I got up with the sun. Once at work, they put me to laying irrigation pipes. That beat the hell out of mixing mud. I used to lay pipes with my daddy on our farm, except the pipes at Kerr Construction were more permanent, and we bolted the joints together instead of just hooking them.

People still weren’t friendly. Up to now I was one of two whites, not counting the ones who owned and ran the company. But that had nothing to do with the competition going on among the workers. Not to see who won but who was tough and competent enough to keep from getting fired. Three dollars an hour, bottom-of-the-barrel work, and you had to hustle to keep from losing your job.

“Hey, College,” Doug shouted from his pickup. “What’s your name again?” I looked up after placing a pipe down. “Come here a minute,” he barked.

There was another guy in the pickup too.
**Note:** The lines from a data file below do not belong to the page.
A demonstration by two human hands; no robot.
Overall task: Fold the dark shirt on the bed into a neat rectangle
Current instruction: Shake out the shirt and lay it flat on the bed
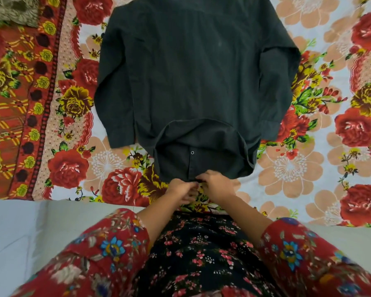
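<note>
"Fingers (204,176)?"
"Left hand (181,188) and right hand (217,185) pinch the near hem of the dark shirt (191,71)."
"Surroundings?"
"Floral bed (308,168); olive cloth (11,9) far left, well apart. Shirt lies lengthwise, shoulders away."

Soft, even indoor light, shadows faint and diffuse; dark shirt (191,71) reads nearly flat black, creases barely showing; wide-angle bowing at edges, bedsheet (330,168) print smeared toward corners; left hand (181,189) and right hand (217,185) slightly blurred.
</note>
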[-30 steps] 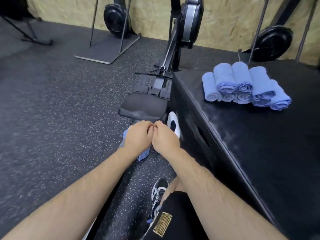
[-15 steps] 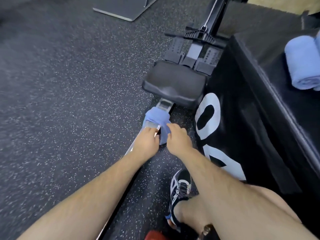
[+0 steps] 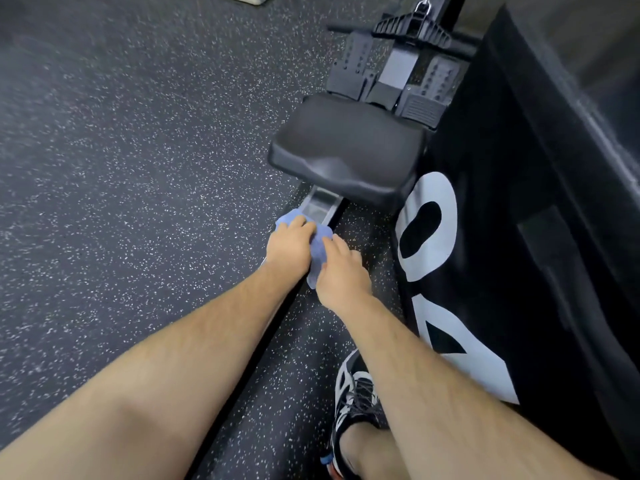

A huge, reddish-brown-skinned guy with the high cheekbones of a Navajo. He wore a red bandana tied around his head like some Geronimo character. His biceps were as big as my thighs.

“You’re going to be here all day,” Doug instructed me. “We’re bringing you some more pipe and will place them about a quarter mile down the road. You’re going to lay these out all the way till you get to that electric post back there on that hill.” He pointed behind me. “That’s about a mile. I want them in a straight line. You got thirty minutes for your lunch break, then get everybody going again.” Before I thought of any questions, he drove away.

“Hey,” I shouted, “you just ran over my lunch box.”

“What’s it doing in the road?” he shouted back. The rest of the crew, behind me, snickered.